Here is some sketches of tree-analogue that can be found on Tuaisceartan forests,these show the variety of morphologies that can be found. The number to indicate what is what is below each tree.

1. A pine-like species of tree-analogue found in forests. Often a shelter or place for organism-made structures. Evolved from isolated species.

2.Perhaps more of an "undergrowth" tree-analogue, maybe related to the Cranya.

3. Bizzare tree analogue, also a great shelter for species, perhaps related to 1.

4. An uncommon tree-analogue which has an unusual shape and form.

5.A tree-analogue that looks like a spruce, however, not "evergreen"

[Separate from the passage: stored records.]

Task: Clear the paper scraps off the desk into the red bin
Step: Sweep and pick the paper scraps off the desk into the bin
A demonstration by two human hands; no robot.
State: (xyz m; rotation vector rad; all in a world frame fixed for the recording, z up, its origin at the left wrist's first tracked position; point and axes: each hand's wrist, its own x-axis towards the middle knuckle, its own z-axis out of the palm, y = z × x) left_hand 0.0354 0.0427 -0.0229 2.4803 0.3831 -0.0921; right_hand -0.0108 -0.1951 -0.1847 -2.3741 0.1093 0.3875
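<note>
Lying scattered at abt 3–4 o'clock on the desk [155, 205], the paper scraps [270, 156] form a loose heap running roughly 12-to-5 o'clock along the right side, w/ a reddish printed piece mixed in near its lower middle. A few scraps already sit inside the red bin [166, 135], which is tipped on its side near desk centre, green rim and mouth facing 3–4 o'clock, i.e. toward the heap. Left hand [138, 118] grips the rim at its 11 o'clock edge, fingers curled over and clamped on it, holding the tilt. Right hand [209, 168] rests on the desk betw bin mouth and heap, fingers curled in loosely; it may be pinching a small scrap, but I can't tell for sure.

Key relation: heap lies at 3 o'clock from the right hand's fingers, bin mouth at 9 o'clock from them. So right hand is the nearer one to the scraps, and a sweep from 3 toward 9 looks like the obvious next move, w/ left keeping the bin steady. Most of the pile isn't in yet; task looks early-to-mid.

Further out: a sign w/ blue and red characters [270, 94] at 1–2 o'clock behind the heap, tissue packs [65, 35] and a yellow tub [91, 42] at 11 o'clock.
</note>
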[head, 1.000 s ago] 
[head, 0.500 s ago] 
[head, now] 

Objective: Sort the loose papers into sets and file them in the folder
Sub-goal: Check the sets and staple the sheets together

6. The most special about this one in that it has the most secure "network attachments" between the eusessiloids in the ever growing arm race between saboteurs and symbiotes.

7. Produces large fruits which taste like somewhere between a tomato and an apple.

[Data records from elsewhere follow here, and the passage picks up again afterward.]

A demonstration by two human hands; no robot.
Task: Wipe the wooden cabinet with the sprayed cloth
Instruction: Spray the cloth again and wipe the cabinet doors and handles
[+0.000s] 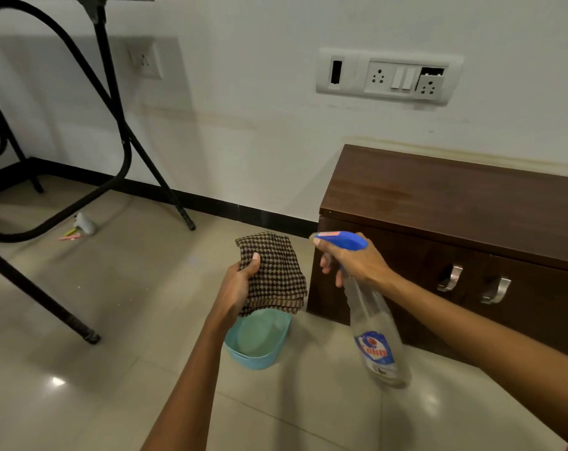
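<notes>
The left hand (240,288) grips a folded checked cloth (274,271) above an empty blue tub (259,340), while the right hand (351,258) grips a nearly empty spray bottle (373,327).

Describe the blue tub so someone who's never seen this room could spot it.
Find the dark wooden cabinet against the white wall. On the tiled floor by its left end, below the checked cloth the left hand holds, sits the tub. It is the only turquoise open container.
</notes>
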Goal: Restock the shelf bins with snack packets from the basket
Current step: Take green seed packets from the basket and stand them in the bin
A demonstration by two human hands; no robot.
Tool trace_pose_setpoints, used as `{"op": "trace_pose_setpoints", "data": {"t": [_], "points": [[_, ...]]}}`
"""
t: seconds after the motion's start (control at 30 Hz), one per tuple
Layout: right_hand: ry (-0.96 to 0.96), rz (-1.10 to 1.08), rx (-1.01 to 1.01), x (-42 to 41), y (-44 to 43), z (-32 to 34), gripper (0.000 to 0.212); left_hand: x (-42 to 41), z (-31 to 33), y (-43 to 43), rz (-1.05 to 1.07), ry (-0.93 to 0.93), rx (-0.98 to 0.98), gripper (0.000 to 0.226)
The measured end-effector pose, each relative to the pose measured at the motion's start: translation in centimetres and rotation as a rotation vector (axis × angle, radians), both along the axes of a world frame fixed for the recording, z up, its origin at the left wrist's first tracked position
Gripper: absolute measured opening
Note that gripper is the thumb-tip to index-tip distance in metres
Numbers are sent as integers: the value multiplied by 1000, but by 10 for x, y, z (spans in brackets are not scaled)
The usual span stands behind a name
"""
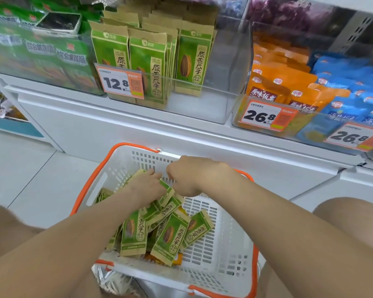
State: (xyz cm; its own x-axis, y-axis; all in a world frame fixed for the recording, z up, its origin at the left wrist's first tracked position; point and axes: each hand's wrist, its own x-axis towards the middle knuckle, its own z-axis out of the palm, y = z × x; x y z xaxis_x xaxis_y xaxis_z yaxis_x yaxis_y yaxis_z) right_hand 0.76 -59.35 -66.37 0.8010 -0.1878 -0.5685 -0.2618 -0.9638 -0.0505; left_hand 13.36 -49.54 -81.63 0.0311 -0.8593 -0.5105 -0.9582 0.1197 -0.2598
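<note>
Inside the white basket (230, 250), at its far end, the fingers (154, 173) of the left hand (148, 186) were curled down onto the upper edge of a green sunflower-seed packet (168, 190), and the right hand (192, 177), knuckles up and fingers bent inward, met the same packet from the other side; whether the right fingertips actually pinched it could not be told, since they were tucked under the hand. That packet stood tilted on the heap, its top between the two hands. Below it, more green seed packets (170, 235) lay loosely overlapped across the left and middle of the basket floor, some face up, with an orange packet (178, 259) partly showing beneath them near the front wall. The right part of the basket floor lay bare. The basket's orange handles (99, 166) hung folded outward along the rim, and the basket rested on the pale tiled floor against the white shelf base. Above, a clear shelf bin (220, 91) held matching green seed packets (150, 61) standing upright at its left side, behind a price tag (119, 82) reading 12.8, while its right side stood open. The neighbouring bin to the right held orange chestnut packets (276, 82) and blue packets (349, 93).
</note>
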Motion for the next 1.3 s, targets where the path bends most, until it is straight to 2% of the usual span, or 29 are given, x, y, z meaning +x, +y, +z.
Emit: {"op": "trace_pose_setpoints", "data": {"t": [0.07, 0.2, 0.33, 0.47, 0.6, 0.7, 0.8, 0.87, 0.93, 1.0, 1.13, 1.27, 1.3], "points": [[2, -14, 4, -2, -6, 1, 30, 0, 11, -6, 180, 163, -62, 31], [-41, -68, -6, -5, -18, 6, 28, -1, 33, -13, 531, 732, -229, 36], [-138, -152, -66, -16, -35, 25, 39, -3, 65, -13, 678, 1088, -399, 8], [-286, -303, -44, -33, -59, 51, 43, -17, 106, -17, 857, 1484, -536, 18], [-565, -455, 170, -47, -71, 69, 20, -31, 135, -22, 934, 1752, -564, 27], [-717, -498, 212, -51, -64, 78, 23, -40, 144, -27, 984, 1854, -661, 28], [-798, -551, 285, -54, -56, 84, 21, -51, 156, -32, 1048, 1875, -771, 28], [-821, -668, 450, -56, -53, 86, 20, -54, 165, -34, 1059, 1865, -810, 34], [-792, -850, 712, -56, -54, 91, 18, -54, 173, -34, 1049, 1868, -840, 38], [-790, -930, 824, -58, -54, 93, 17, -53, 183, -33, 1049, 1889, -875, 36], [-933, -731, 487, -58, -57, 92, 16, -55, 196, -36, 1043, 1852, -961, 21], [-907, -821, 752, -60, -58, 101, 9, -55, 200, -35, 963, 1827, -1025, 21], [-924, -807, 713, -60, -59, 103, 9, -55, 201, -35, 938, 1841, -1035, 20]]}}
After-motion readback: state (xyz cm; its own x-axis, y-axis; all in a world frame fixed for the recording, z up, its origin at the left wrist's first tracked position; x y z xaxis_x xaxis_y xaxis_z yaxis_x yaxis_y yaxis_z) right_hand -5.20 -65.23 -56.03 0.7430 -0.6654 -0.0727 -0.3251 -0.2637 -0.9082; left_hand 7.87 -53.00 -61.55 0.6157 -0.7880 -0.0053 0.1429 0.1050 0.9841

8.A monstrous tree analogues which reproduces using motile "gametophytes". This tree acts as a hub for pseudo-mycorrhizal networks and communication between trees.

9. A strange tree-analogue which roots itself using "hyphae".

10.Perhaps related to 9. , considered more as an undergrowth photoid, however it still communicates with other "trees" using the networks. 

Moving on from these photoids, are the eusessiloids. 

The Eusessiloids/funga of these "forests" are the powerlines and wires of a vast biological network. The energy and pumping between these can cause soil temperature to rise, making a land forest on Tuaisceart that is sometimes hot. 

This is basically a biological mini-powerline. Also, first look into one of the many Eusessiloids on Eile. This Eusessiloid is part of a phylum which had adapted to land, it is the analogue of the complex multicellular fungi found on earth, however, the shape of them are indeed, radically different. The purple bulb contains a clump of tubes and vessels pumping around collections and information between the big organisms of the forest. This also contains practically biological neural cells in order to organise the direction of which and what information is going. These organisms take around 30% of the energy that is sent between the"tree-analogues" for their own growth, sometimes, if there is a lot information being sent between, it can even take 60-70% of energy transmitted. The yellow structure is a spore "transmitter", containing sporomytes which are motile, microscopic, and move until they find an smaller untaken patch. Once found, they"germinate", unmatured younger mini-powerlines often parasitize networks before becoming mature. Flavum violaceum EILE is the scientific name for this species.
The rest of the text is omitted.